I used to believe that if I didn’t have time for at least an hour of fitness, or if I didn’t work up a serious sweat…it wasn’t a real workout. That was my 30 year-old self. My 46 year-old self has a totally different idea of fitness. Basically it can be summed up in the words, “Whatever works”.
There are plenty of days that I wake up and from my too-tired-to-get-up early-and-run vantage point, the day could appear hopeless in terms of fitting in a workout. But I have learned to see things in another way…I now look at it in terms of the opportunities for fast fitness. It’s a challenge, and I think it’s fun to see just how much of a workout I can get by the end of these kinds of days. Don’t believe me? Let me show you nine ways to fit fitness into an otherwise busy day…
Nine Easy Ways to Fit Fitness into your Day:
1. Bathtub pushups: We have a tankless water heater and it takes a few minutes for the water to get hot in the morning.
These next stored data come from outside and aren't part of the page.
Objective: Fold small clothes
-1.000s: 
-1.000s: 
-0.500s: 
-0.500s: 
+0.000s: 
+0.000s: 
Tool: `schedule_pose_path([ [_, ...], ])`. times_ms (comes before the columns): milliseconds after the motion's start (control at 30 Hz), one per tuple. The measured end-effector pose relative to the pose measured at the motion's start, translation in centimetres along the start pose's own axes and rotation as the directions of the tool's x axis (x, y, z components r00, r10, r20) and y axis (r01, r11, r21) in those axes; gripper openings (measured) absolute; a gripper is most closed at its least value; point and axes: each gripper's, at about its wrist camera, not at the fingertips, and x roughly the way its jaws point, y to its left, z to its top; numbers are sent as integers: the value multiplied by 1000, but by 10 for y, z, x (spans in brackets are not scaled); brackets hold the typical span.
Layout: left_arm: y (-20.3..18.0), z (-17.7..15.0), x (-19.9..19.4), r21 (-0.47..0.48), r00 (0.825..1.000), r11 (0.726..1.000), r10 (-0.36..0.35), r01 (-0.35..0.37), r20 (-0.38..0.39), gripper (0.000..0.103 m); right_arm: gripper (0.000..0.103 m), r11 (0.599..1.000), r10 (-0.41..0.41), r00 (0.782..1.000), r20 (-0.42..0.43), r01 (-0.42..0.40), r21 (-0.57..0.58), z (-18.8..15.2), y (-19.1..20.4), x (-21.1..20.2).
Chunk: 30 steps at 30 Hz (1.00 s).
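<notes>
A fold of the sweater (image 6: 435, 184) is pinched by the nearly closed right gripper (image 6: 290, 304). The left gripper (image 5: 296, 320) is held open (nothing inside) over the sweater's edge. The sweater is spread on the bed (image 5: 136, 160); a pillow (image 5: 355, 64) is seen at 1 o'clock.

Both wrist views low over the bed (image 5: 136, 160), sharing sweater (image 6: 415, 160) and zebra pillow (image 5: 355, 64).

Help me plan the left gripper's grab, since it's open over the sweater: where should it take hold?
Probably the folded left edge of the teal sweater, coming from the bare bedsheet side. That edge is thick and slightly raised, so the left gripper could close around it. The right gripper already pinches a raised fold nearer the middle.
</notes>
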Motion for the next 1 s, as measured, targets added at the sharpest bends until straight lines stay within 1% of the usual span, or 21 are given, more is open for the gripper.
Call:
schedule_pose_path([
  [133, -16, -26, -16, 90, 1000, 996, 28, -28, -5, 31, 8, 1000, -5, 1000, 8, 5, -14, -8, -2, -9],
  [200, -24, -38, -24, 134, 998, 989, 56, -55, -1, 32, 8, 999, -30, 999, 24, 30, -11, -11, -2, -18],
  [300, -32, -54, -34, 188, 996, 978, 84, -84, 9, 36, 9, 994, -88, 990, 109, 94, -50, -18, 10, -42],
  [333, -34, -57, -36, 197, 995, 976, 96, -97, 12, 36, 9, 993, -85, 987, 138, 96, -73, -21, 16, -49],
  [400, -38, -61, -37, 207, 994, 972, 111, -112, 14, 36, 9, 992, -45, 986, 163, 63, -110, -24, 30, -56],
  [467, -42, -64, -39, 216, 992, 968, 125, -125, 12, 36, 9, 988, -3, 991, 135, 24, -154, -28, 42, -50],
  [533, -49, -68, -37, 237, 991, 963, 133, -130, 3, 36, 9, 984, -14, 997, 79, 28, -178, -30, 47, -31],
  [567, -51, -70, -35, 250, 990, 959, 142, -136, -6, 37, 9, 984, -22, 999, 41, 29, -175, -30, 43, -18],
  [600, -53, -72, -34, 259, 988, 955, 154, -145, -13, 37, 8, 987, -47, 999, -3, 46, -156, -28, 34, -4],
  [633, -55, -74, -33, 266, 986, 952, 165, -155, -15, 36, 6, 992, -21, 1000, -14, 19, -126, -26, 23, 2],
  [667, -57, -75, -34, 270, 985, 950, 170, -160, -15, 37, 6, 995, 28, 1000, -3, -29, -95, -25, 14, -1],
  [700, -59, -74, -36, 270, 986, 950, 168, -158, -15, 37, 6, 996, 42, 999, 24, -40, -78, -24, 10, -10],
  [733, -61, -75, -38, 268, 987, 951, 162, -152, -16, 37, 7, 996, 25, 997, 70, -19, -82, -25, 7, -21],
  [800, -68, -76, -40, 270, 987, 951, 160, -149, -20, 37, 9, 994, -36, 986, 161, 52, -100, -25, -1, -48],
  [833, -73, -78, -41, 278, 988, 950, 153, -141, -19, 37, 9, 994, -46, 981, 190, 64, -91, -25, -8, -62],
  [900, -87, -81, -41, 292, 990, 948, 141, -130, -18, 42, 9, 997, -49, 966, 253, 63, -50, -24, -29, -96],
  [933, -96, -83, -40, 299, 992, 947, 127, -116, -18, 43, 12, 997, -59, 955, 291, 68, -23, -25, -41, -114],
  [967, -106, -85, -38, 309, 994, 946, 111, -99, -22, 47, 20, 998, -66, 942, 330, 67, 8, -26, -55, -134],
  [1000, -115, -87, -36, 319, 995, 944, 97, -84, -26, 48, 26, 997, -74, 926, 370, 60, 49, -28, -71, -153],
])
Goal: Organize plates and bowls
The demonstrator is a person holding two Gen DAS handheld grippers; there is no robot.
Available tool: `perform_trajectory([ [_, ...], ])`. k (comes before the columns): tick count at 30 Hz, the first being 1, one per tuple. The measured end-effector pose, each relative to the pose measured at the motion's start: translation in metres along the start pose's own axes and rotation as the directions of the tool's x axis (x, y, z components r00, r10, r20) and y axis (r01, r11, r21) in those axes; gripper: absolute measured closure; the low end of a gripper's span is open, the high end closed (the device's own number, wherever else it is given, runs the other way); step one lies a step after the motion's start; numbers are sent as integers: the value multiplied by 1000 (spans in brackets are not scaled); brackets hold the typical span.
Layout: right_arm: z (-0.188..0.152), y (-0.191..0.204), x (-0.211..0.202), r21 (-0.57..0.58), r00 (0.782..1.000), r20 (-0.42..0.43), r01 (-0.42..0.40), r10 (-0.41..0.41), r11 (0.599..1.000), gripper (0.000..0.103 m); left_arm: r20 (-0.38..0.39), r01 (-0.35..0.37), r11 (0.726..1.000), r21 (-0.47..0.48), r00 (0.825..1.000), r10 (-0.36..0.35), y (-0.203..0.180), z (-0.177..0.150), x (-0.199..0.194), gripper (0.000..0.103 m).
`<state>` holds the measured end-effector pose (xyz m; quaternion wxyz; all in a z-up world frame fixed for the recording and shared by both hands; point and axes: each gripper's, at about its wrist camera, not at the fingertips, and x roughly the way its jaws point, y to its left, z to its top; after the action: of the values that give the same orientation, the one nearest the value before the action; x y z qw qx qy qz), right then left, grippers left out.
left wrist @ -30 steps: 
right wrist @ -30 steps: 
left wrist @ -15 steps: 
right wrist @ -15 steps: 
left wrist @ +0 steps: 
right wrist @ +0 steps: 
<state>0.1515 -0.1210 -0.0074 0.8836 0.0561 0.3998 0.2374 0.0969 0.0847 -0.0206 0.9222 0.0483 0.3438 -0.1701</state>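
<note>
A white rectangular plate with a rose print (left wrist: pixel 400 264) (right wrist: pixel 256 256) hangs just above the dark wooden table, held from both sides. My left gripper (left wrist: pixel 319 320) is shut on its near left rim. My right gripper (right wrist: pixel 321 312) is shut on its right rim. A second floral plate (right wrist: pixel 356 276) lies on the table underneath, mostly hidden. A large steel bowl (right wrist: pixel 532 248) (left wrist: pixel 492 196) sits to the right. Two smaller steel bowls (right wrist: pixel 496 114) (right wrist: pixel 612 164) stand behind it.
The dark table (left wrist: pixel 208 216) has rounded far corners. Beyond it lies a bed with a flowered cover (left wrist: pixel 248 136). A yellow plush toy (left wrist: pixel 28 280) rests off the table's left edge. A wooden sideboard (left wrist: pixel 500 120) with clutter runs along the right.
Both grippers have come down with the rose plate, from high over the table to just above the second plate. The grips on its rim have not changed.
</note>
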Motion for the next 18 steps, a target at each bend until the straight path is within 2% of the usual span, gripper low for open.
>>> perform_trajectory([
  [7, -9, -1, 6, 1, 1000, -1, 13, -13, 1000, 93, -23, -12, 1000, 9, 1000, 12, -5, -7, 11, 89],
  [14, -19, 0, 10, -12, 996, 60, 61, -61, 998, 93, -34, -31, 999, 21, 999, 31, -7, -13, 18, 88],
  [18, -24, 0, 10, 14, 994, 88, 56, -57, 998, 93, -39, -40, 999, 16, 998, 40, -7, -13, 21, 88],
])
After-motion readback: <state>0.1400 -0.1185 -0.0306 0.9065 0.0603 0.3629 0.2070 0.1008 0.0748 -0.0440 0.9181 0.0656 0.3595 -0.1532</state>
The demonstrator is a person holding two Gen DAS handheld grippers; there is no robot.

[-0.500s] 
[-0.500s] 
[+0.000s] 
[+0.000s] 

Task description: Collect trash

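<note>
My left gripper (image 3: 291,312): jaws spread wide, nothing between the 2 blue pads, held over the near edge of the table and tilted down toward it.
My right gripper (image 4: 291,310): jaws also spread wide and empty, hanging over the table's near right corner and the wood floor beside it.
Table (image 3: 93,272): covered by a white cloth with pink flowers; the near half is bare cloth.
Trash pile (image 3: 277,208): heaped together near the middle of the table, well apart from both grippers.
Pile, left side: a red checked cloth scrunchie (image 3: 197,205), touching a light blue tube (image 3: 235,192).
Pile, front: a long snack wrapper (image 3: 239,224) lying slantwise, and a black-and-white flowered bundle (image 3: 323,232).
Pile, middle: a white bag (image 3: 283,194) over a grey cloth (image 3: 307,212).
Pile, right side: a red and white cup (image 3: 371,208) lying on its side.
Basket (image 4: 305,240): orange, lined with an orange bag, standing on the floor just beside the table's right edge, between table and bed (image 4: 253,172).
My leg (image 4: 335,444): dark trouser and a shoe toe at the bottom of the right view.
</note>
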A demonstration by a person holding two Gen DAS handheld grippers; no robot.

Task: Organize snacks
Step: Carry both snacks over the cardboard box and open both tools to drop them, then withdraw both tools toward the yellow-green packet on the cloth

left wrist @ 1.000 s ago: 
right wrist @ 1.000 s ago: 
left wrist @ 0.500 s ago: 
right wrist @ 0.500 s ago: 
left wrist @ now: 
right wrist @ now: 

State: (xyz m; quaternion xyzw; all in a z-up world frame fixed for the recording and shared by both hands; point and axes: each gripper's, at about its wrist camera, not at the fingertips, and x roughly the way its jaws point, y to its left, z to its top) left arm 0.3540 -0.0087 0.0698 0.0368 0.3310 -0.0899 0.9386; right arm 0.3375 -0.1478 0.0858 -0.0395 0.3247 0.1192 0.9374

While still in PJ’s I will do about 25 pushups with hands on the bathtub waiting for the water to turn hot. Even if you aren’t showering first thing…do these with hands on the bed before getting dressed! Then at night do another 25 for a bonus round (50 pushups in a day…not too bad).
2. Squats before coffee: While waiting for the coffee to brew, do 15 squats – slow and steady. Your coffee might even taste better!
3. Squeeze that gluteus maximus: (Yes I am talking about your buttocks). It’s the largest muscle group in the body. Fire it up and burn calories. Whether standing or sitting, an invisible butt squeeze (tighten, hold for two seconds, release) repeated 10 to 15 times, one to three times a day, will tighten your tush and burn additional calories. Aim for 10 or more repetitions
4. Balance while in line: Wile waiting in line to pay for gas or at the grocery store, lift your left foot off the ground and work on your balance for 60 seconds. Then switch feet.
5. Lunge your way to the mailbox. Or you could lunge while walking the dog or from the parking lot to the Target (after I turned 45 I began to do this sort of thing without caring about who sees me…of course my kids walk ahead and act like they don’t know me)
6. Flex those arm muscles…you don’t need weights! At lunch (or anytime) stand in one place and straighten your arms behind you like you are trying to hide them behind your back (keep them straight). Squeeze the triceps and lift up your arms behind you. You don’t have to lift them high. Just a few inches is all it takes – do about 20 reps. This one will give you results if you do it every day!!
7. Get in some leg toning while you sit (I bet you think you need a resistance band). Whether at an office behind a desk or sitting with your kids at home, these leg lifts are actually tiring… Here’s is what you do: 1. With legs straight, cross one on top of the other. 2. Raise them off the floor. 3. Press top leg down and resist with bottom leg. 4. Do until muscles are tired and then repeat with opposite legs top and bottom (about 20 reps each leg).
8. Replace your office chair with an exercise ball (or put it in the kitchen or at your desk at home) for all-day abdominal toning and strengthening. When we sit on an exercise ball, it forces us to use our abs to hold ourself in position. It improves balance, tones core muscles and takes stress off the lower back. Some people even find that it focuses their concentration. Here is how to start: 1. Sit on the ball and find your balance. 2. Pull your navel in. 3. Pull you shoulders back (no slouching). 4. Place feet hip width apart. (compliments to Shape)…
9. Bridge before bed…. Do those bridges before you get into bed. Just like your morning push ups, these can be done in pajamas. Do about 50 slow and steady (Afterwards, ladies, do some kegels since you are on the ground anyway).
What are some of your secrets for fitting in fitness?